It’s common to have multi-terabyte partitioned tables in an Oracle database these days. If you are not there yet but you’re heading that way, then you need to know about how to maintain statistics on large tables. I will cover this in a series of posts as follows:
There are some additional details and some overlap with an earlier Optimizer blog post, so you should check that out too.
Consider a partitioned table called SALES that has date-range partitions for financial quarters 1 and 2 (Q1 and Q2). The partition key is on the column QUARTER. The database gathers statistics for individual partitions so that cardinality can be estimated for queries that are pruned to a single partition. These are called partition-level statistics. To illustrate this with an example, I’m going to consider just a couple of statistics and ignore the others. The number of rows in Q1 and Q2 are 600 and 550 respectively.
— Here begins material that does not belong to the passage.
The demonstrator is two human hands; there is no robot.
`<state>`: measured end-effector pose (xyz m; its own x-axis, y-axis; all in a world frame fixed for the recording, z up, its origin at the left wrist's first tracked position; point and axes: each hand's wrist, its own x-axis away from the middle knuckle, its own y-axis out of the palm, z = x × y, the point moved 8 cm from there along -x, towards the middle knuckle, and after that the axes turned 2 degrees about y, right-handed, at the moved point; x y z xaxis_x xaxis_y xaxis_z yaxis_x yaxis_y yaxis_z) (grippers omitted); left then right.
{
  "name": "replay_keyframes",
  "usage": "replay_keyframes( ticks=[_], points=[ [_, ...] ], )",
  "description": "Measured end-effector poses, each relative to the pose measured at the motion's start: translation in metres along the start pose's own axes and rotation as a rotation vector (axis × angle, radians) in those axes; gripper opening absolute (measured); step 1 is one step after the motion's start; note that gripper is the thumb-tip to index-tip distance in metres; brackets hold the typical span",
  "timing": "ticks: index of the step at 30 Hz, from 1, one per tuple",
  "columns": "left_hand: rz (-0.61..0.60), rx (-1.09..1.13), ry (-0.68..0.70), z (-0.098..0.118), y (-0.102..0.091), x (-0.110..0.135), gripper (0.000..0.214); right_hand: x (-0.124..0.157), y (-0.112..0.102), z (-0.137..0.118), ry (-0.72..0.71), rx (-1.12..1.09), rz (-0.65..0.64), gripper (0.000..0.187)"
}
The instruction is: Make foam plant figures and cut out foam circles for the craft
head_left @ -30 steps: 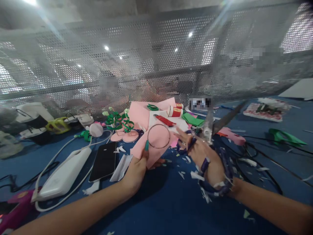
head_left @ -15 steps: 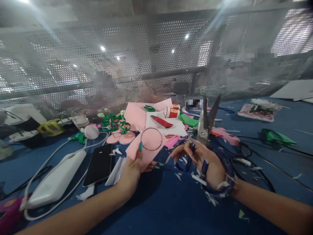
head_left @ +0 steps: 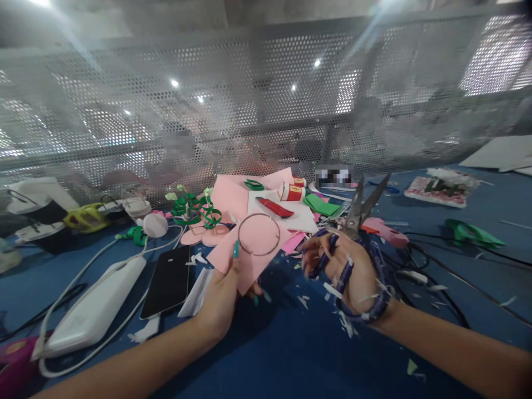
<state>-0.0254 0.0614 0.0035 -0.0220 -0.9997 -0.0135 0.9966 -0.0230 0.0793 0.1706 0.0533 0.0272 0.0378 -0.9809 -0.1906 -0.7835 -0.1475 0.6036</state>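
Note:
My left hand (head_left: 224, 288) pinches a piece of pink paper (head_left: 222, 256) between thumb and fingers, raised above the table. A dark ring (head_left: 259, 255), perhaps a thin hoop or a drawn circle, shows on the paper's face. My right hand (head_left: 353, 271) is closed round the dark blue handles of a pair of scissors (head_left: 354, 220). Their metal blades point up and away, spread apart, well to the right of the paper. Just beyond the pink paper lie a red folding knife (head_left: 274, 207) and a white sheet (head_left: 301, 220).
A black phone (head_left: 167, 282) and a white power bank (head_left: 95, 305) with cables lie left. Green curled decorations on pink discs (head_left: 193, 236) stand behind. Red-and-white rolls (head_left: 292, 192), green paper (head_left: 322, 205) and a pink glue gun (head_left: 388, 233) lie beyond my hands. Paper scraps litter the table (head_left: 282, 354).
The pink paper has turned slightly and its circle now faces me more fully. My right hand has rolled a little, and the scissor blades have swung to the right and lower.

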Motion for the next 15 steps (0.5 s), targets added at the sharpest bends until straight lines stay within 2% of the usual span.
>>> replay_keyframes(
  ticks=[3,6,10,15],
  points=[
    [0.085,0.095,-0.003,0.0,-0.007,0.0,0.042,0.007,0.005,0.014,0.104,0.028,-0.018,0.042],
    [0.125,0.133,0.019,0.004,-0.011,0.002,0.054,0.014,0.016,0.031,0.281,0.063,-0.11,0.048],
    [0.114,0.1,0.026,0.006,-0.011,0.005,0.036,0.021,0.023,0.041,0.385,0.113,-0.195,0.049],
    [0.101,0.11,0.153,0.012,-0.014,0.01,0.033,0.025,0.024,0.046,0.453,0.177,-0.184,0.049]
  ],
)
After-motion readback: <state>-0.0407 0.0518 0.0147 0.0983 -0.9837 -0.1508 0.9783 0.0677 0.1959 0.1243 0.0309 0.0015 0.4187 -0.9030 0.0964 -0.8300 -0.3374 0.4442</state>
The number of distinct values (NDVs) for SALE_TYPE in Q1 is 30 and Q2 it’s 50:
When a query is compiled, if the Oracle Optimizer determines that it will need to access a single partition (using partition pruning, for example) then the statistics at the partition-level will be enough to help determine the execution plan. Here’s a query that reads Q1 only:
SELECT SUM(amount) FROM sales WHERE quarter = 'Q1' AND sale_type = 'DIRECT';
If the Optimizer determines at compile-time that a query has the potential to access more than one partition, then individual partition statistics are not enough. In the next example, the query needs to access more than one partition:
SELECT SUM(amount) FROM sales WHERE sale_type = 'DIRECT';
For queries that might access multiple partitions, the Optimizer must consider statistics at the table level. These statistics are known as global-level statistics:
You will know that the Oracle database can further subdivide partitions into subpartitions; a feature known as composite partitioning. For now I’m only going to talk about partitions, and later on I’ll say something about subpartition statistics.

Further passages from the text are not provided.